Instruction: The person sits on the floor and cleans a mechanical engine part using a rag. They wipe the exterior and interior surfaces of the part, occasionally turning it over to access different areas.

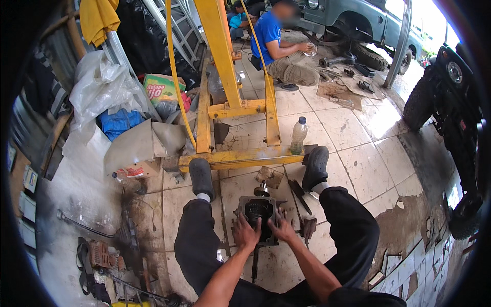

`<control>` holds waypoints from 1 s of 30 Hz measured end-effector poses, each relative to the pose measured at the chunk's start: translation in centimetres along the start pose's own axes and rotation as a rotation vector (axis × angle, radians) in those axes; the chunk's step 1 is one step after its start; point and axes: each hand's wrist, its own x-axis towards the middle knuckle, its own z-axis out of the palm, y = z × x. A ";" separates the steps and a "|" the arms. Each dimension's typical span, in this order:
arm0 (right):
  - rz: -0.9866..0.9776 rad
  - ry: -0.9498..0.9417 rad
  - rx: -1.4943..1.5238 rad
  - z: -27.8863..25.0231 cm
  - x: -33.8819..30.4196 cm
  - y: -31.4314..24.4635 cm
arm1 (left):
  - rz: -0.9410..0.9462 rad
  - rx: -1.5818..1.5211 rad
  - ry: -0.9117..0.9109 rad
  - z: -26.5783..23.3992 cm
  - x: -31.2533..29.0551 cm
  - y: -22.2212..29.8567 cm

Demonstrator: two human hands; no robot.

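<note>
A grey metal gearbox housing (pixel 244 202) sits on the tiled floor between my outstretched legs, its dark opening facing up. Toothed gears (pixel 260 209) show inside it. A shiny round shaft end (pixel 262 190) sticks out on the far side, and a dark shaft (pixel 254 263) points back toward me. My left hand (pixel 246 234) grips the left wall, thumb over the opening and fingers along the outer edge. Opposite it, my right hand (pixel 282 227) holds the right wall, fingers on the rim. Parts of the fingertips are hard to make out.
Beyond my shoes stands a yellow hoist frame (pixel 240 159) with a plastic bottle (pixel 298 135) on its base. A dark flat bar (pixel 299 197) lies right of the housing. A person in blue (pixel 267 38) sits farther back near vehicles. Tools and scrap (pixel 102 256) lie left.
</note>
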 end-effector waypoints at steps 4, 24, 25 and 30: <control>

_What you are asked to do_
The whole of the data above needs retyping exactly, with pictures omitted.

_Answer box_
Instruction: The person sits on the floor and cleans a mechanical engine part using a rag. They wipe the exterior and interior surfaces of the part, occasionally turning it over to access different areas.


`<control>` holds waypoints from 1 s of 30 Hz measured end-effector poses, each relative to the pose measured at the chunk's start: translation in centimetres along the start pose's own axes and rotation as a rotation vector (axis × angle, radians) in those axes; the chunk's step 1 is one step after its start; point and axes: each hand's wrist, its own x-axis towards the middle knuckle, its own z-axis out of the palm, y = z × x. A ";" separates the steps and a "|" the arms. Each dimension's typical span, in this order:
arm0 (right):
  - rz: -0.9866..0.9776 rad
  - ry: -0.9498..0.9417 rad
  - rx: -1.4943..1.5238 rad
  - z: -27.8863..25.0231 cm
  - x: -33.8819..30.4196 cm
  - y: -31.4314..24.4635 cm
arm1 (left):
  - rz: -0.9410..0.9462 rad
  - rx: -1.5818..1.5211 rad
  - ry: -0.9117..0.9109 rad
  - z: -26.5783..23.3992 cm
  - x: -31.2533..29.0551 cm
  - y: -22.2212..29.8567 cm

Demonstrator: two human hands; no robot.

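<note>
A grey metal gearbox housing (pixel 244 202) sits on the tiled floor between my outstretched legs, its dark opening facing up. Toothed gears (pixel 260 209) show inside it. A shiny round shaft end (pixel 262 190) sticks out on the far side, and a dark shaft (pixel 254 263) points back toward me. My left hand (pixel 246 234) grips the left wall, thumb over the opening and fingers along the outer edge. Opposite it, my right hand (pixel 282 227) holds the right wall, fingers on the rim. Parts of the fingertips are hard to make out.
Beyond my shoes stands a yellow hoist frame (pixel 240 159) with a plastic bottle (pixel 298 135) on its base. A dark flat bar (pixel 299 197) lies right of the housing. A person in blue (pixel 267 38) sits farther back near vehicles. Tools and scrap (pixel 102 256) lie left.
</note>
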 end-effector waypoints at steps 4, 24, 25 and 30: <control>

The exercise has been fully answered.